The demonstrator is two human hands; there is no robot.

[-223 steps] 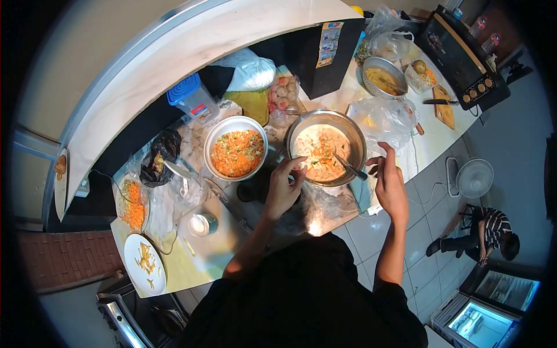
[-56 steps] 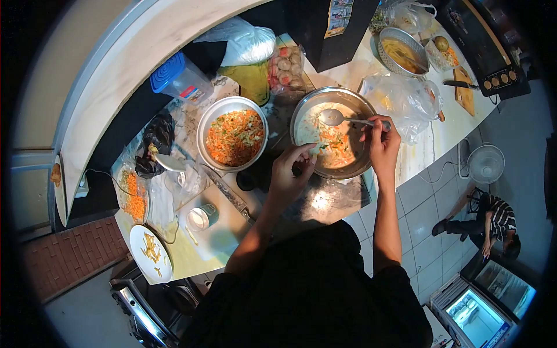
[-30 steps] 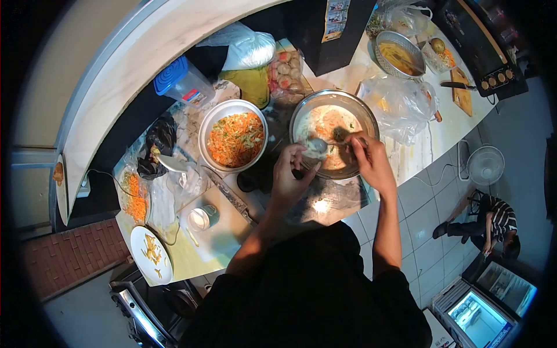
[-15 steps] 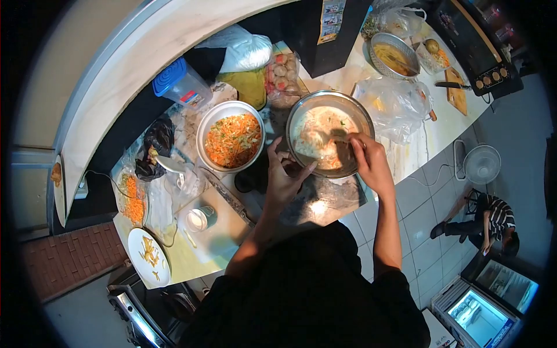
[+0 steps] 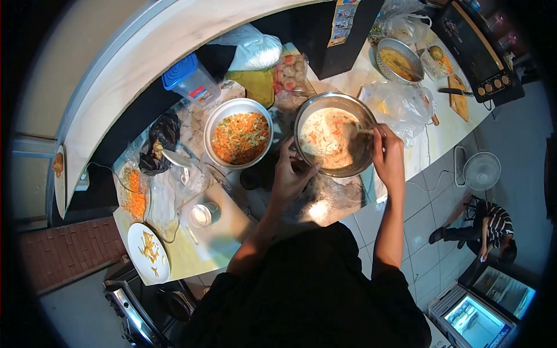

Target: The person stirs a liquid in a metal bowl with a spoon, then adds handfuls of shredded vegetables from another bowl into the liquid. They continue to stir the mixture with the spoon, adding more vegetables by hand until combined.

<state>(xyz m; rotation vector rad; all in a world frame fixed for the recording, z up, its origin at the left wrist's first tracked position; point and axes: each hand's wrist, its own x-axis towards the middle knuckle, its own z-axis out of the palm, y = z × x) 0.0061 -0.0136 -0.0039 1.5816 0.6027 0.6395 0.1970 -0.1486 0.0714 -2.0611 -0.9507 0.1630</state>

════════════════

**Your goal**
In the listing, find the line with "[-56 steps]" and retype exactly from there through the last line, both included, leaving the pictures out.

**Written reply**
[-56 steps] 
[-30 steps] 
[-15 steps] 
[+0 steps] 

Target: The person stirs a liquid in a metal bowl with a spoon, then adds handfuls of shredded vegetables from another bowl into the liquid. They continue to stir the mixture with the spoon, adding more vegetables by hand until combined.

<state>(xyz m; rotation vector rad; all in a world frame fixed for the recording, z up, its origin at the left wrist's first tracked position; point and axes: each hand's wrist, its own x-axis towards the middle knuckle, its own z-axis out of the palm, y = z × x) 0.0061 -0.0136 -0.0039 1.5816 0.6027 0.6395 0.1970 -0.1486 0.0714 -2.0611 -0.9507 0.1630</state>

The exercise calls for nothing more.